The Jim Boylen era in Chicago has gotten off to a decidedly rocky start. Within a week of being named the Bulls' new head coach, Boylen’s attempt to put his players through a tough practice after a record-setting loss reportedly resulted in some of them complaining to the National Basketball Players Association.
Yahoo Sports first broke the news Monday, with the website’s Vincent Goodwill and Chris Haynes reporting that the Bulls players felt Boylen was employing “extreme tactics.”
According to Darnell Mayberry of The Athletic, the “tipping point” came after the 56-point home loss Saturday to the Celtics, which was the second of a back-to-back set for Chicago, with Boylen’s intention of holding a “grueling” session on Sunday pushing the Bulls to the “brink of a full-blown mutiny.”
After taking over from the fired Fred Hoiberg on Dec. 3, Boylen had already put the team through several lengthy practices that, according to Yahoo Sports, included “extra wind sprints and players doing military-style pushups.” Holding a practice after two straight games, though, is generally regarded in the NBA as a no-no, and some Bulls were also upset that, during the loss to Boston, Boylen had twice pulled all five players off the court at once for mass substitutions, including less than three minutes into the third quarter.
“My job is to try to push our guys to a place they can’t take themselves,” Boylen, who was an assistant to Hoiberg and often played the “bad cop” role, said Monday (via the Chicago Tribune). “That’s pushing them outside their comfort zone. That’s what the [team owner] Reinsdorfs are paying me for.”
According to multiple reports, Bulls players exchanged group text messages as they considered boycotting the Sunday practice altogether. They ultimately decided to show up at the team facility but eschew the planned session in favor of discussing their grievances, both among themselves and also in a meeting with coaches.
“The main thing that we can tell you guys is that we went in there and we went in as a unit,” Chicago’s Zach LaVine, who had complained about “the players’ toughness” being “questioned,” told The Athletic. “I think we needed to get a lot of stuff off our chest and be transparent. I think moving forward that will help us.”

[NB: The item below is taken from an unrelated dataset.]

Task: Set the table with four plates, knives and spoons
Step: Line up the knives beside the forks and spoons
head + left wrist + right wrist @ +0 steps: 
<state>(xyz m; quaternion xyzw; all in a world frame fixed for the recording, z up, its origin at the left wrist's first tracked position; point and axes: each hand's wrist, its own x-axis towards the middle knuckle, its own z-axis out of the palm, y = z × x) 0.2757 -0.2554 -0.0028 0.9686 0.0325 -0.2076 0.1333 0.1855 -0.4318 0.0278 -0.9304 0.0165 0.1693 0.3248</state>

Of the players' complaint to their union, Boylen said Monday that they had “every right to do that” and that he wasn’t “taking it personally.” He asserted that his team did not “splinter” after the loss to Boston, which left it with a 6-21 record heading into a home game Monday evening against the Sacramento Kings.
“There was an issue with how we’re going to go about things with practice, what I value and that they have to understand this is not a negotiation,” Boylen said. “That’s not my style. That’s new for them. And that’s okay.”
The Chicago Sun-Times reported Monday that the Bulls' front office had been unaware of the Yahoo Sports report about the complaint. Team executives did describe Boylen’s job security as “safe” and told the newspaper, “Jim handled [Sunday] really well. It was a teachable moment for our young guys.”
“The truth is, we had a couple guys who thought a Sunday practice was excessive after the week we had,” Boylen said (via the Tribune). “And they have to trust me that if I bring them in here to practice, I’m going to manage their legs and manage what we’re going to do. They didn’t understand that. So I explained to them, ‘You have to trust that I’m going to do what’s best for this team.’ What was best for this team was coming in, being together and growing. Some guys felt that was excessive.
“We cleared that up, and we’re moving on. . . . Everybody is allowed to make a mistake. Everybody is allowed to get sideways a little bit.
“This is an emotional roller coaster at this level,” Boylen continued. “New coach, tough week, big win, got our butt kicked. Everybody is human, has a reason to do what they do. We’ve all done it, where we look back and say, ‘God, I wish I would have done that differently.’ We could have handled that differently. Okay. Is that clear?”